The only time-consuming thing we found is I'd glanced at the default IP address for the network card, thought 'That's on my network so is fine' and it took a while to realise that my router was 192.168.*0*.1 and the Tivo was at 192.168.*1*.200. Once we figured that out, though, it was plain sailing.

Steve had preconfigured everything, including setting TyServer to run on startup, so as soon as we got the router changed to .1. I was immediately able to do a 10-second test-recording and pull it off onto my laptop. 

Ben


----------



## The Obo (Feb 22, 2005)

Ben Lovejoy said:


> I'm perfectly content with Basic quality


I think that's the first time I have ever heard anyone say that!!!


----------



## Ben Lovejoy (Mar 14, 2003)

The Obo said:


> I think that's the first time I have ever heard anyone say that!!!

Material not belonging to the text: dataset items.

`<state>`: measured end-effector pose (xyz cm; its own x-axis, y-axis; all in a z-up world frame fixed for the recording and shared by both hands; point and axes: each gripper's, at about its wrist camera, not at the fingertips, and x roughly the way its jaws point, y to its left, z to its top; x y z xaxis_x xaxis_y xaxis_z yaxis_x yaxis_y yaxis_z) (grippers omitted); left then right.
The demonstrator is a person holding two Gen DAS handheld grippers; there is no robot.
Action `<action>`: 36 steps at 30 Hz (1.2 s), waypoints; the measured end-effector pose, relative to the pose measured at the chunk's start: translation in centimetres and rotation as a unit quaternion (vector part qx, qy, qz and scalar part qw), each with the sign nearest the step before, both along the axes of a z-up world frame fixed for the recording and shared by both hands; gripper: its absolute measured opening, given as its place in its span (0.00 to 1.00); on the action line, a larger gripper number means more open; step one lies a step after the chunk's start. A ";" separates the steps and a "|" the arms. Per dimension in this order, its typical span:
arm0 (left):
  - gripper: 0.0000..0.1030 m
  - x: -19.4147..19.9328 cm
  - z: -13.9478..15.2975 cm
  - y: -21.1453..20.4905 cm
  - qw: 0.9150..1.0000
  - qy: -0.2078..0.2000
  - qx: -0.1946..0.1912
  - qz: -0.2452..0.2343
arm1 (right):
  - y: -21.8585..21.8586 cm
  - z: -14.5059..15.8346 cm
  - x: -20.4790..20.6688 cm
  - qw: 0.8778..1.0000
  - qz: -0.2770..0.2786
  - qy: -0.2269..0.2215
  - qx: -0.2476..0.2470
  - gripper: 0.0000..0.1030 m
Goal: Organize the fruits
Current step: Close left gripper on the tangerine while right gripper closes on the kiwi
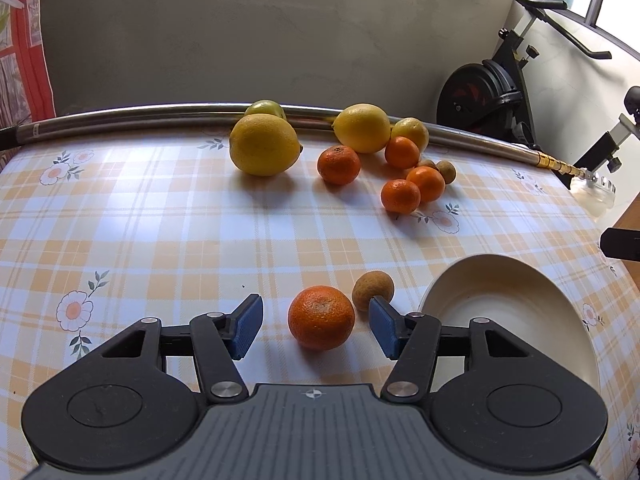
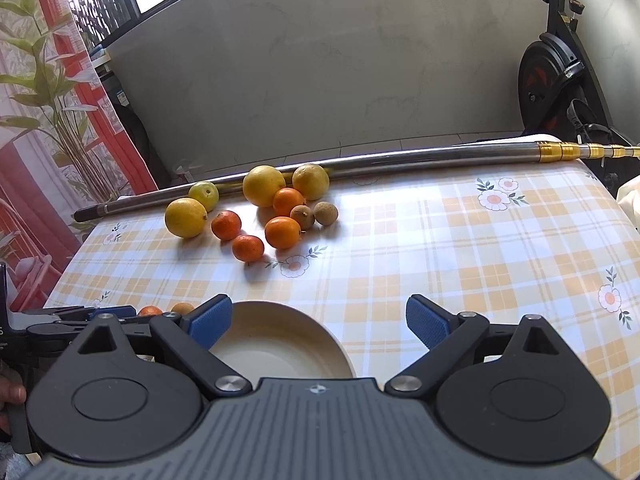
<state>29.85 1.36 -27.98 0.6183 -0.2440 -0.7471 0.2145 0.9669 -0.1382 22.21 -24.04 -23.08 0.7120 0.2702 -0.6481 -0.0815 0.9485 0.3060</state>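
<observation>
Along the far edge of the table (image 1: 160, 216): one metal pole (image 1: 120, 117) lies the whole length of this edge.
Lemons: four, all close to the far edge. The biggest lemon (image 1: 264, 144) is leftmost, a greenish one (image 1: 266, 107) is behind it against the pole, the third (image 1: 362, 128) and the small fourth (image 1: 412, 131) are to the right of them.
Mandarins: five. Four are in a loose group in front of the lemons: (image 1: 339, 164), (image 1: 402, 152), (image 1: 426, 183), (image 1: 400, 196). The fifth mandarin (image 1: 321, 317) is alone by the near edge.
Brown fruits: three, small and round. Two sit together at the right of the far group, (image 1: 446, 171) and (image 1: 427, 164). The third brown fruit (image 1: 373, 290) is just beside the near mandarin, on its right.
Bowl: one cream bowl (image 1: 532, 280), upright by the near edge, to the right of the near mandarin.
Left gripper (image 1: 315, 304): jaws partly spread, one blue pad on each side of the near mandarin, a gap on both sides, so nothing is pinched. The right finger's tip overlaps the third brown fruit; contact I cannot tell.
Right gripper (image 2: 319, 308): jaws spread wide above the bowl (image 2: 336, 344), holding nothing.
Cloth: one checked cloth with flowers covers the table.
</observation>
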 end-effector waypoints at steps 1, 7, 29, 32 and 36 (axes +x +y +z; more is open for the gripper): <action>0.59 0.1 -0.2 -0.1 1.000 0.001 -0.002 0.000 | 0.1 0.0 0.0 1.000 0.001 0.001 -0.001 0.93; 0.38 0.1 -0.9 -0.3 1.000 0.007 0.004 -0.003 | 0.3 -0.1 0.2 1.000 0.009 0.004 -0.005 0.92; 0.37 -4.1 4.1 6.0 0.996 -0.043 0.020 0.079 | 11.2 -1.8 6.2 0.978 0.196 0.042 -0.049 0.47; 0.37 -4.2 4.4 6.8 0.995 -0.043 0.013 0.090 | 13.2 -2.2 6.9 0.972 0.221 0.046 -0.060 0.39; 0.37 -4.5 4.4 7.8 0.994 -0.042 0.009 0.100 | 15.6 -2.9 7.7 0.965 0.241 0.053 -0.082 0.38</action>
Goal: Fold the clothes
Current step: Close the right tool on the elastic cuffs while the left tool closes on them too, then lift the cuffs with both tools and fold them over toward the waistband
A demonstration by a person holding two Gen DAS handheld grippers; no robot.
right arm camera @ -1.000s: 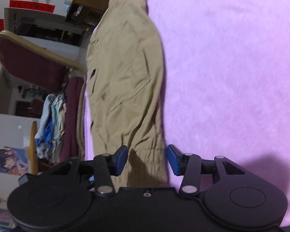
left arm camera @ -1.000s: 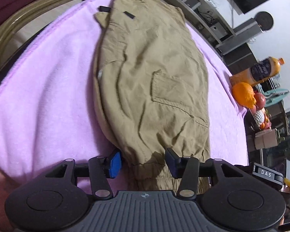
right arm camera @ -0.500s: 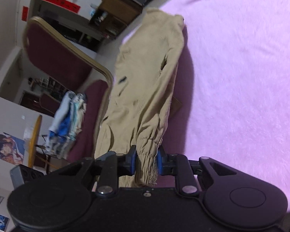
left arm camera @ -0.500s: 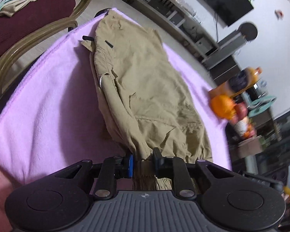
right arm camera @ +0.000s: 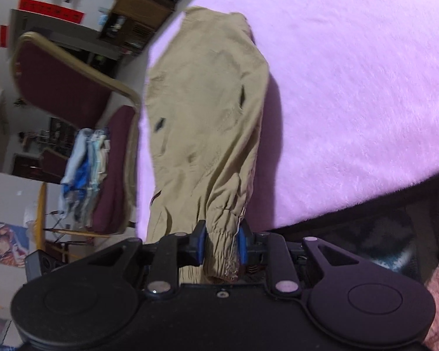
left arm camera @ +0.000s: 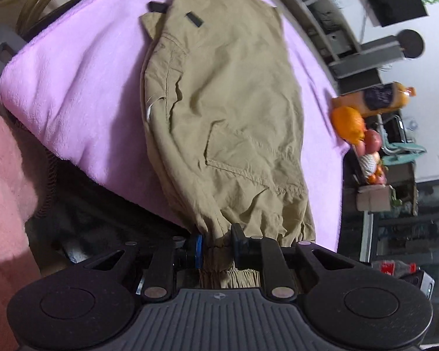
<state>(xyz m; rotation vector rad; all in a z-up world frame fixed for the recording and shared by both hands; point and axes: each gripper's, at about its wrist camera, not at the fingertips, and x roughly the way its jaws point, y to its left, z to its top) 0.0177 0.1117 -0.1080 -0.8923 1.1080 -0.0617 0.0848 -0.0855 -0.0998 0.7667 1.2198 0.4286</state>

Hehe. There are things in life where the quality is very important to me, but TV ain't one of them. The main reason for the Tivo upgrade is to be able to pull stuff onto my laptop to watch while travelling. That is never going to be at high quality, and as that's how 95% of my TV viewing will be done[1], it seems pointless to record at any higher quality.

Ben

[1] I currently watch TV once a month. People get confused about why I have a TV gadget when I'm such a rare TV viewer, but for me that's the whole point of Tivo - I get to decide when I'm in the mood for TV and exactly what I want to watch. Until we have true unlimited video on demand, Tivo is the closest thing. However, now I can transfer stuff to my laptop to watch on trains and planes, I'll probably watch a fair bit more.


----------